The main trouble with regulations on business is the underlying false assumption that the future is predictable and controllable. Automobile emissions standards assume that the internal combustion engine will never be displaced by a “clean” alternative. Mandatory public school assumes that a better system for education can never be conceived. Tariffs on imported steel assume domestic steel producers will never be more efficient than their foreign counterparts and that an alternative to steel can never be invented. Subsidies for wheat and corn assume farmers can never find a profitable alternative use for their crop land. Rent controls assume the number and price of available housing will never change. Minimum wage laws assume that low wage earners will never have the opportunity to increase their salary. Laws mandating telephone lines in rural areas assumed there would never be cheap wireless service. Social security tax laws assumed that there could never be practical private sector retirement plans for the working man.

Assuming the future is predictable lulls us into a “one best way” mentality. If we assume that the gasoline-powered automobile is the best we can do for personal transportation, forcing manufacturers to increase fuel efficiency makes sense. If, however, we do not want to limit ourselves to gasoline-powered automobiles, then we should not force personal transportation companies to limit their thinking to gasoline-powered automobiles. Money spent on building a more efficient gasoline engine may have been money spent on building a practical fuel cell powered automobile. Or maybe it would have been spent on a personal flying machine that is powered by the sun. We might all be flying by now! Who knows?

It is tempting to say that the money companies are forced to spend on improving fuel standards does not distract them from exploring fuel cells, flying machines, and anything else they please. Indeed, automobile manufacturers have researched electric cars for years; and for the first time practical hybrid cars are being marketed by major companies. This does not matter though. Whether a company is forced to spend all their money, half their money, or just 1% of their money on something they otherwise would not, is irrelevant. Thinking is still limited. Perhaps if the money and the thinking were freed, the hybrid cars would have come to market 10 years ago or we would be a year away from personal flying machines right now. Nobody can prove what that extra money would have brought or what it can bring. So nobody should have the power say how that extra money is spent.

Another objection to “anti-regulation” (laissez faire) is that some regulations just make good common sense, and we should all give up some personal freedom for the “greater good.” We hear phrases like “common sense gun laws” or “common sense environmental regulations,” etc. This has the political advantage of implying that anybody who disagrees has no common sense.
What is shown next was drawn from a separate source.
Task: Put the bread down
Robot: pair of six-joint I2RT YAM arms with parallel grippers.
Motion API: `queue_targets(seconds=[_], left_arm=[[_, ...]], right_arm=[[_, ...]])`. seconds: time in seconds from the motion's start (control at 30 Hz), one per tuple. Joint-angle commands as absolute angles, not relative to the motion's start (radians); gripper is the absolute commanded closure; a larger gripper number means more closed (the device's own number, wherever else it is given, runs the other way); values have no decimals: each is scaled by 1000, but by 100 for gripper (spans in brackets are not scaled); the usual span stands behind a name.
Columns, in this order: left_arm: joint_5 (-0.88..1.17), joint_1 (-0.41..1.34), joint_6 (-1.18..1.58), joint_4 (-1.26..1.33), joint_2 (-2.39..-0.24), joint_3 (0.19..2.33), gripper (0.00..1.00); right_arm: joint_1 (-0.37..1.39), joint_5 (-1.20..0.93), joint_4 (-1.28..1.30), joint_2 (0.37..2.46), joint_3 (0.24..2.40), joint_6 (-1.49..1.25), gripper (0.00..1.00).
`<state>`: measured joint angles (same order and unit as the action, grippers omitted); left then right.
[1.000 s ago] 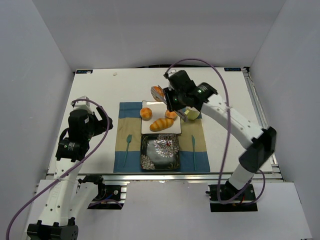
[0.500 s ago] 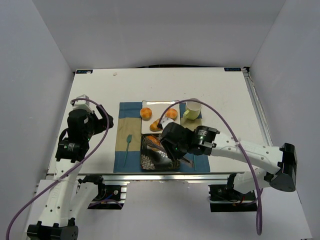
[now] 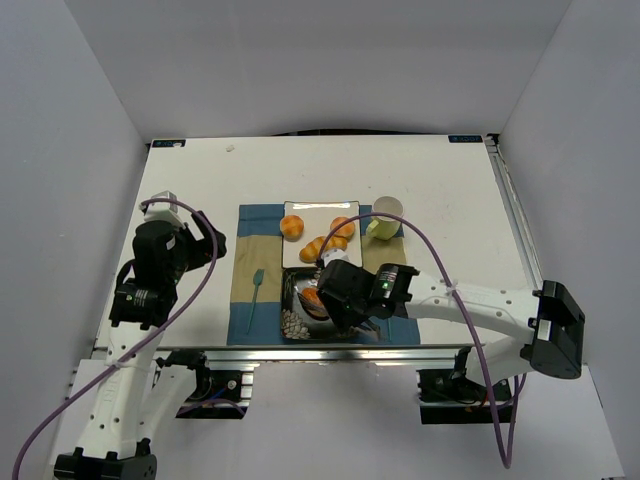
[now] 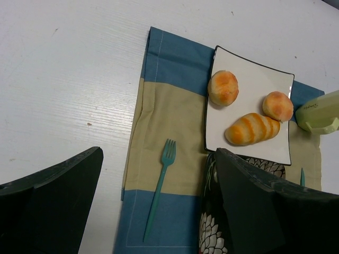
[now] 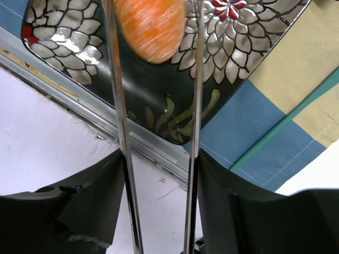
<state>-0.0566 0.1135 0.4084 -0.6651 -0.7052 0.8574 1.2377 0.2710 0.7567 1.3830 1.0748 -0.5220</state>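
Left gripper [image 4: 159, 153]: well left of the dark plate, clear of the table. Jaws wide apart, nothing between them.
Fork [image 4: 159, 185]: flat on the mat [image 4: 169, 58], just left of the dark plate, tines pointing away from the arms.
White plate [image 4: 249, 84]: just behind the dark plate, their edges touching or nearly so. Holds two round buns [image 4: 223, 88] [image 4: 277, 106] and one long ridged loaf [image 4: 252, 128]. The loaf lies slantwise towards the dark plate.
Dark plate [image 5: 159, 100]: flowered and glossy, with a raised rim. The only thing in or over it is the bread.
Bread [image 5: 150, 26]: over the middle of the dark plate, between the right gripper's fingers. It is blurred in the wrist view, so I cannot tell whether it rests on the plate or hangs just above it.
Right gripper [image 5: 156, 69]: reaches over the dark plate from the right. Its thin metal fingers [image 5: 194, 106] flank the bread, the left one at its edge and the right one seemingly a sliver off. Cannot tell whether they pinch it.
Handling (judgement): small and probably light. The rounded, smooth crust is likely to slip or roll on thin rods. Firmness cannot be read. Best hold is across the short width at mid-length, squeezed lightly.
Cup [image 4: 318, 111]: behind and right of the dark plate, beside the white plate. Contents not visible.
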Motion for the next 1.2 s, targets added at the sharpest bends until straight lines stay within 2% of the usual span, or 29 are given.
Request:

In reality, however, the words “common sense” should be considered a red flag when uttered by a politician or media type. In the case of our emissions example, we hear “lowering pollution just makes good sense, doesn’t it?” Only a fool would say no. Indeed, lowering pollution makes sense. The problem is that the politico doesn’t care to let us determine, on our own, how we’ll lower pollution. He wants to limit us to the one best way – his way – which is inevitably some form of limitation on market activity. The revered “common sense approach” is just another way of saying regulation think, which is, of course, a form of groupthink. No opportunity for creative thinking is afforded. In fact creative thinking is effectively outlawed.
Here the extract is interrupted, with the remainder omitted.